● **Work task**
Write out, character for character, the line containing "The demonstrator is" and all lines after it up to the end of the listing.

● **Dataset excerpt**
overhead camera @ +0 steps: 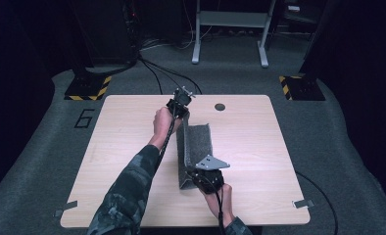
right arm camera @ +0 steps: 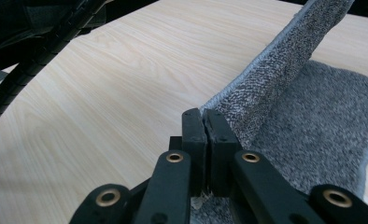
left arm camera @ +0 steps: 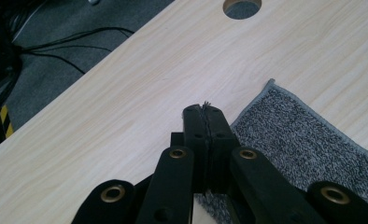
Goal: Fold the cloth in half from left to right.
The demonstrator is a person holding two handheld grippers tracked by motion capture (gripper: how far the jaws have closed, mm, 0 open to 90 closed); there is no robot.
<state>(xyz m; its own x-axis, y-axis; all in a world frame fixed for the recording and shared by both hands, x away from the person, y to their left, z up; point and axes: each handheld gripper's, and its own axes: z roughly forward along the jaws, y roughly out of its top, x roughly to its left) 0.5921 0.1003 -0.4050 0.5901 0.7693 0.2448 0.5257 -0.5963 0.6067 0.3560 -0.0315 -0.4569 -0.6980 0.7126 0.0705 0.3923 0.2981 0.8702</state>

● **Response area**
The demonstrator is a person holding two handheld grippers tracked by motion capture (gripper: how far the jaws have closed, mm, 0 open to 90 closed); there is no robot.
<state>(xyz m; its own x-axis, y-axis; all in a world frame fixed for the recording and shared by both hands, x away from the person, y to their left, z up; point and axes: each handheld gripper's, and its own axes: z roughly forward along the jaws, y roughly out of its top, x roughly to its left) 0.5921 0.1003 -0.4050 0.5901 0.7693 0.2448 0.5257 -0.5963 0.6067 0.3560 -0.0315 -0.4569 -0.6980 0.7126 0.0705 0.3923 0.2981 0.8702</state>

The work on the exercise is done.